- **How to complete this task**: Every line that contains the word "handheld" is to be copied from the listing.

- **Dataset extract**:
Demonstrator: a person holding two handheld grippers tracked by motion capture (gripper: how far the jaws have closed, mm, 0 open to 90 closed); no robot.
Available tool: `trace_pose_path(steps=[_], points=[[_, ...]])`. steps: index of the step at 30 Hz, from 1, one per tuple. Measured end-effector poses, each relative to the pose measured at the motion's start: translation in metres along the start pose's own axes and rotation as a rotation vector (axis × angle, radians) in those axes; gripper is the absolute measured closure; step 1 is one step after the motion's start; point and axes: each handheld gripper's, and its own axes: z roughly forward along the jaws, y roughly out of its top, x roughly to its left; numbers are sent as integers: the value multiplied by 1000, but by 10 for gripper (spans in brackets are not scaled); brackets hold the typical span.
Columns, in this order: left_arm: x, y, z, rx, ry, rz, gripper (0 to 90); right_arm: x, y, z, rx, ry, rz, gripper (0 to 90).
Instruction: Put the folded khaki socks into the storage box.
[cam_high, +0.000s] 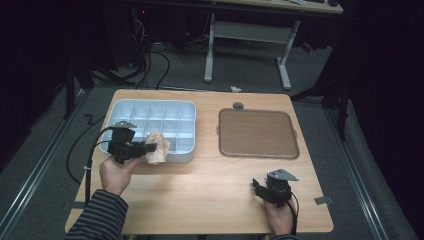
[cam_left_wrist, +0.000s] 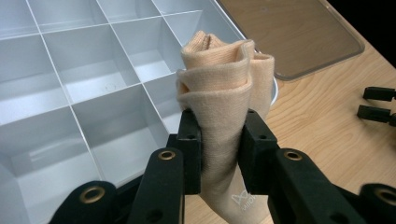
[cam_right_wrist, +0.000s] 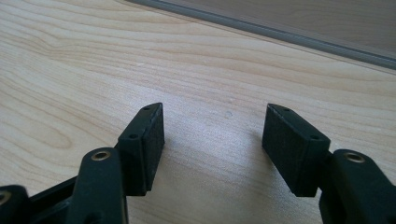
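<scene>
The left gripper (cam_left_wrist: 219, 140) squeezes a rolled-up sock (cam_left_wrist: 224, 88) tight between its 2 jaws. The sock hangs over the near right corner of the blue box (cam_high: 116, 107) with many little rooms. The right gripper (cam_right_wrist: 212, 140) rests open on the table (cam_high: 210, 185), holding nothing. The fat roll could catch on a wall, or spring open and spill over the edge.

On the one table (cam_high: 210, 200) there are one divided tray (cam_high: 187, 156), one brown lid (cam_high: 257, 133), one rolled peach sock (cam_high: 156, 147), and two hand-held tools, left (cam_high: 150, 148) and right (cam_high: 256, 186).
</scene>
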Motion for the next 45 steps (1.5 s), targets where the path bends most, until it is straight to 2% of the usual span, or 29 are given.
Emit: trace_pose_path(steps=[6, 16, 35, 45], points=[[5, 3, 2, 12, 9, -4, 731, 0, 0, 0, 0, 0, 0, 391], [10, 12, 6, 11, 29, 13, 731, 0, 0, 0, 0, 0, -1, 390], [36, 15, 13, 10, 34, -37, 731, 0, 0, 0, -1, -1, 1, 389], [46, 16, 24, 30, 35, -55, 731, 0, 0, 0, -1, -1, 1, 389]])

- **Solution to the exercise**:
Demonstrator: a person holding two handheld grippers tracked by motion capture (gripper: how far the jaws have closed, mm, 0 open to 90 closed); no robot.
Available tool: `trace_pose_path(steps=[_], points=[[_, ...]])`. steps: index of the step at 30 Hz, from 1, one per tuple. Measured end-effector poses, each relative to the pose measured at the motion's start: translation in metres along the start pose's own axes and rotation as a rotation vector (axis × angle, radians) in those axes; gripper is the absolute measured closure; step 1 is one step after the motion's start; point and axes: each handheld gripper's, and its own axes: z roughly forward along the jaws, y roughly out of its top, x roughly to its left; numbers are sent as integers: the value multiplied by 1000, but by 10 for gripper (spans in brackets are not scaled); brackets hold the typical span.

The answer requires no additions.